DATASET EXCERPT ▸

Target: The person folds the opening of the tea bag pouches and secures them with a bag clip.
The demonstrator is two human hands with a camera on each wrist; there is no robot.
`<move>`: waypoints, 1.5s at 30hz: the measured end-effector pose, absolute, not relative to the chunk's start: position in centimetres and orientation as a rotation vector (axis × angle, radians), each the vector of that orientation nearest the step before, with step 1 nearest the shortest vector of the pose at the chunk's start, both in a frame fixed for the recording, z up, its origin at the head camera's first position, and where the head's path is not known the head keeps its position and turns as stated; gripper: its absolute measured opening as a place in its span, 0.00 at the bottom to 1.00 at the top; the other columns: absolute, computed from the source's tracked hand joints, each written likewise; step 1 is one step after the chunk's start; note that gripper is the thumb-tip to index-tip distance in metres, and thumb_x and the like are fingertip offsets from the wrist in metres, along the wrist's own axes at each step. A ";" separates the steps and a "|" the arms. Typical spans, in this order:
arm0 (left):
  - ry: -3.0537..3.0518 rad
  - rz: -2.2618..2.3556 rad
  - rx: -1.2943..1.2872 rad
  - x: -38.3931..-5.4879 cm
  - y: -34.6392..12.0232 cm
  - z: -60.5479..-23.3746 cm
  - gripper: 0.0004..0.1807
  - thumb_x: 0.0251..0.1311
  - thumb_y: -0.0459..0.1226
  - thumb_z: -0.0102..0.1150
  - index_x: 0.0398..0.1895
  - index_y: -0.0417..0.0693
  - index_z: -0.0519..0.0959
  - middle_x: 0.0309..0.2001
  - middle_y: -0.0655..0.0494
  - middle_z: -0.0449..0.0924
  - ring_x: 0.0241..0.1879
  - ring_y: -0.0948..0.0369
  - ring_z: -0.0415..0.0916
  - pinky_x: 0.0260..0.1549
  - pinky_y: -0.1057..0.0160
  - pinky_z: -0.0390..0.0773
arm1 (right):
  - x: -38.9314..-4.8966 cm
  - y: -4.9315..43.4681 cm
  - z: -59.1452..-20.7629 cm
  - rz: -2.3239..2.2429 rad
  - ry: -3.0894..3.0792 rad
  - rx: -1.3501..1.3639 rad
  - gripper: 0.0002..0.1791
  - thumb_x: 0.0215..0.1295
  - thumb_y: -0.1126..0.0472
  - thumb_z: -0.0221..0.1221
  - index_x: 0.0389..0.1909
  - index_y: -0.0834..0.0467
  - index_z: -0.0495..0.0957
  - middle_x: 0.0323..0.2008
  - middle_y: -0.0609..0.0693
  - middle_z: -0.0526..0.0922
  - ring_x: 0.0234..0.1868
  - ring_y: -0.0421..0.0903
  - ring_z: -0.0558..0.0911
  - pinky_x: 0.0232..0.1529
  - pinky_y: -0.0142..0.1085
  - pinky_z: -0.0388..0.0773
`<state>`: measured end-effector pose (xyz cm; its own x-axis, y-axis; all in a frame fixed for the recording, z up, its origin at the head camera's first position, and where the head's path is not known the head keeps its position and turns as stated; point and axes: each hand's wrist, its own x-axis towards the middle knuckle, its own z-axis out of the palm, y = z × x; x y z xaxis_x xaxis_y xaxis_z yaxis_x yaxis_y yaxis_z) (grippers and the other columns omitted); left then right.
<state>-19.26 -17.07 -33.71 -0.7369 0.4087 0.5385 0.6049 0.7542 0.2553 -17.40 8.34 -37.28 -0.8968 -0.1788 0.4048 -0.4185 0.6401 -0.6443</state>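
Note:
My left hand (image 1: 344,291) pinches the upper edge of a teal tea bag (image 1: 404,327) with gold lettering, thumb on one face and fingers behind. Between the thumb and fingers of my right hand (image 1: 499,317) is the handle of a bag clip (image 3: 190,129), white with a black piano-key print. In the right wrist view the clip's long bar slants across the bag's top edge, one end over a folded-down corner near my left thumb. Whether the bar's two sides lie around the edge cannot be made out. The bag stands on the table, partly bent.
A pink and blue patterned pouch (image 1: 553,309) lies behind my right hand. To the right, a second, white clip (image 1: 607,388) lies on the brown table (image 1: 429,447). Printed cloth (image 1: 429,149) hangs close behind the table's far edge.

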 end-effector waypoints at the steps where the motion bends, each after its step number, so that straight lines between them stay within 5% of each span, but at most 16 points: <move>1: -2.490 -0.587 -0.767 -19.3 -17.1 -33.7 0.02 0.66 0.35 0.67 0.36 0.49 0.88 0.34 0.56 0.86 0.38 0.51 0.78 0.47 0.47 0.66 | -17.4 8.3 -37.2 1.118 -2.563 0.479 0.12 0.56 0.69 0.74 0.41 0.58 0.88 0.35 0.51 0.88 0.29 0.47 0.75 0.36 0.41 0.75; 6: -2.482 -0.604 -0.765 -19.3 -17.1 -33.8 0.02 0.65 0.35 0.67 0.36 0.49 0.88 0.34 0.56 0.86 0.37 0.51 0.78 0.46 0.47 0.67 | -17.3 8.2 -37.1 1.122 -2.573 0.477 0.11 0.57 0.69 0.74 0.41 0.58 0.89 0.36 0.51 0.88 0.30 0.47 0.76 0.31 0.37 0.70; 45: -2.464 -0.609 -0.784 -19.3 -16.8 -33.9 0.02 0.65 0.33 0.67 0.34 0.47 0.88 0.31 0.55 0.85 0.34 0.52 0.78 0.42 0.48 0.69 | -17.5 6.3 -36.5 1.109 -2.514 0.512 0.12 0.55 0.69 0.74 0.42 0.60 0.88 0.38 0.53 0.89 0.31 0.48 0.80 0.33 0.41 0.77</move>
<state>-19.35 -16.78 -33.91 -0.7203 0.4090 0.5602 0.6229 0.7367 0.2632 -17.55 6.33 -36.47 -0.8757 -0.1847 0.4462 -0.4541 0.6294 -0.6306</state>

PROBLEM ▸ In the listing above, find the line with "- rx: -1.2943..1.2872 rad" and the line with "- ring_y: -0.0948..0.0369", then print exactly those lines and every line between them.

TASK SOLUTION ▸
  - rx: -1.2943..1.2872 rad
  - x: -38.3931..-5.4879 cm
  - y: -34.6392..12.0232 cm
  - z: -60.5479..-23.3746 cm
  - gripper: 0.0004..0.1807
  - thumb_x: 0.0251..0.1311
  - thumb_y: -0.0459..0.1226
  - thumb_z: -0.0102..0.1150
  - index_x: 0.0398..0.1895
  - index_y: -0.0417..0.0693
  - index_z: -0.0519..0.0959
  - middle_x: 0.0309..0.2001
  - middle_y: -0.0655..0.0494
  - middle_z: -0.0449..0.0924
  - ring_x: 0.0241..0.1879
  - ring_y: -0.0948..0.0369

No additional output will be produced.